Professor Miller used a database of marine fossil genera compiled by J. John Sepkoski to examine longevity trends throughout the Phanerozoic (the last 540 million years). In four separate cases, he found that genera first appearing following mass extinctions survived for longer periods of time, on average, than those that first appeared at other times.
"There was already a sense that organisms originating in the wakes of mass extinctions were generalists with respect to their geographic and environmental distributions," said Miller. "My analysis indicates that these characteristics promoted evolutionary longevity."
Miller said that the trend is apparent no matter what the ultimate cause was of each mass extinction. Genera that were more widespread, might have fared better over the long run because of a kind of "safety in geography." If a catastrophe decimated the individuals living in one region, then a genus could still survive if individuals belonging to the genus also lived in other regions.
To conduct his analysis, Miller divided the Phanerozoic into 156 "bins" or substages. Then, he looked at the average longevity of genera originating in each bin. Significant peaks in mean longevities occurred in the substages following major mass extinctions in Late Permian, Late Triassic, and Late Cretaceous-three of the "big five" extinctions of the Phanerozoic-and following a lesser, but still significant extinction at the end of the Jurassic.
"These are very sharp peaks," noted Miller, who followed up his first analysis with a number of statistical techniques to weed out artifacts in the data set. "I was trying and trying to kill the pattern, but it wouldn't go away."
One enigma in the analysis is that the pattern does not extend back into the Paleozoic, the earliest of the three eras that comprise the Phanerozoic.
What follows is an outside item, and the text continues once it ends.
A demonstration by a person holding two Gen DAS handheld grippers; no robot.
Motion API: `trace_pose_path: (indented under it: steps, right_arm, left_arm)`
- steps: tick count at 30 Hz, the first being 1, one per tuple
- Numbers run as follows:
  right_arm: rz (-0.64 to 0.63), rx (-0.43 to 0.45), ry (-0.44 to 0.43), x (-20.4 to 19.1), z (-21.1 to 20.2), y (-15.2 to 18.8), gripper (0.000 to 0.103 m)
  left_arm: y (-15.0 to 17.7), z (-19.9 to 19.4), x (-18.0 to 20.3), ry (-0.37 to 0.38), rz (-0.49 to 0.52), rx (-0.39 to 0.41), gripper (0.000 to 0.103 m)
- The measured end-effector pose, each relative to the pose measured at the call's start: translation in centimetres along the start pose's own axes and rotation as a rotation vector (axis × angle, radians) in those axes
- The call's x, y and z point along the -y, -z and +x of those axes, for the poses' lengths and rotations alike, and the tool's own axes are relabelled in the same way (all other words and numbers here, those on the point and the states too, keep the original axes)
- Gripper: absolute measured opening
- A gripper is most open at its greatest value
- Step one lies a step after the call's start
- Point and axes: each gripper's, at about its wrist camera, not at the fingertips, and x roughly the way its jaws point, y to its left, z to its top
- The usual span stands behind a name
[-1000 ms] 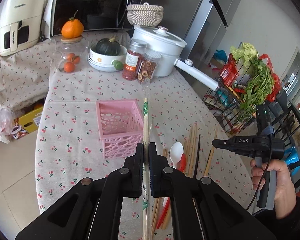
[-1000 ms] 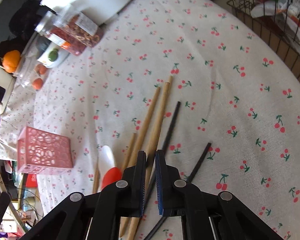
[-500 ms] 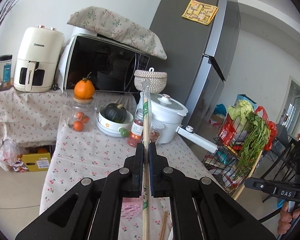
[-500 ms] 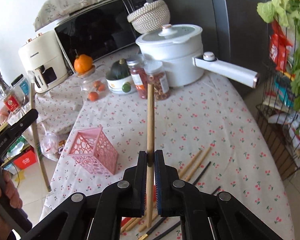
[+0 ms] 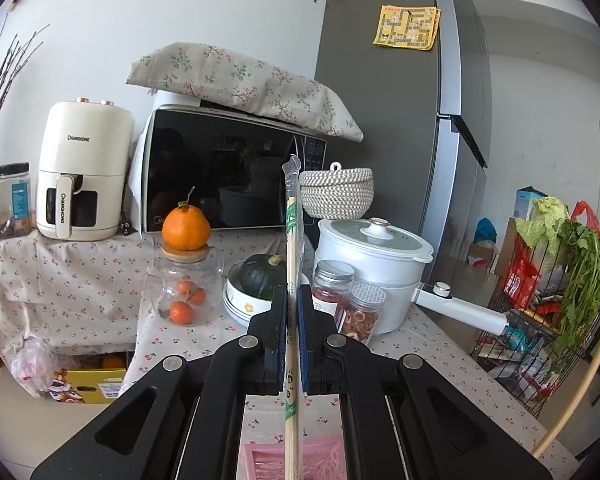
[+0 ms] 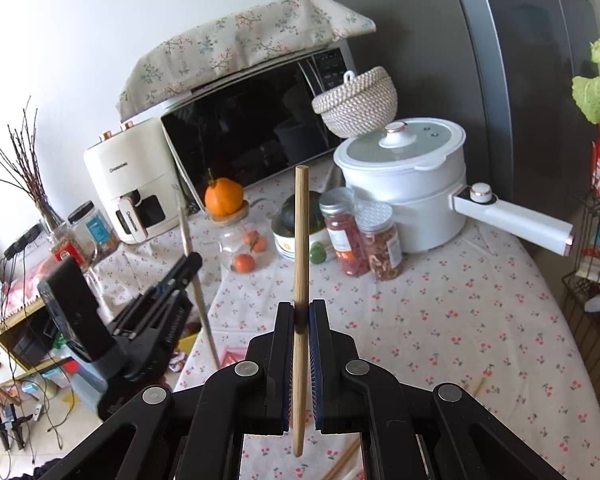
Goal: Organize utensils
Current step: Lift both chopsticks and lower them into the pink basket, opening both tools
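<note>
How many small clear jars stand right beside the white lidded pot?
2: a metal-lidded jar of red bits and a white-lidded jar of dried slices beside it, both before the pot. None seems hidden.

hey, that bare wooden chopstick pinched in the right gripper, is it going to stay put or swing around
The wooden chopstick looks stiff: it stands straight, with no sag. It is probably light, being so thin. The right gripper pinches it at one narrow spot with long lengths above and below, so it may pivot between the pads. Being round, it would likely roll if laid on the tablecloth.

White wall point(image 5: 180, 8), grey fridge point(image 5: 384, 120), daylight.
</note>
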Motion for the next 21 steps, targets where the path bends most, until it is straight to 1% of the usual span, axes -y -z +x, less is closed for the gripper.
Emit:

Although there were fairly high extinction rates during parts of the Cambrian, Ordovician and Devonian, Miller's analysis showed no clear relationship between extinction events and longevity in any of those periods. "To see nothing is quite something," he said, summing up that intriguing finding.
It is possible that, after the Paleozoic, there was a major change in the dynamics of evolution, but Miller noted that any real explanation for the difference between the Paleozoic and post-Paleozoic remains to be determined.
Miller is currently working with a team of geologists worldwide to build an online database that depicts the occurrences of marine genera throughout the Phanerozoic, and which will incorporate data on the geography and paleoenvironment of each occurrence. In the future, he hopes to use these data to assess directly whether the longer-lived genera really were those with wider geographic and environmental distributions. "We really haven't looked definitively at the characteristics of the post-extinction players, but with the databases we're building, we'll be able to."
Miller's work is supported by NASA's Program in Exobiology and NSF's Program in Biocomplexity.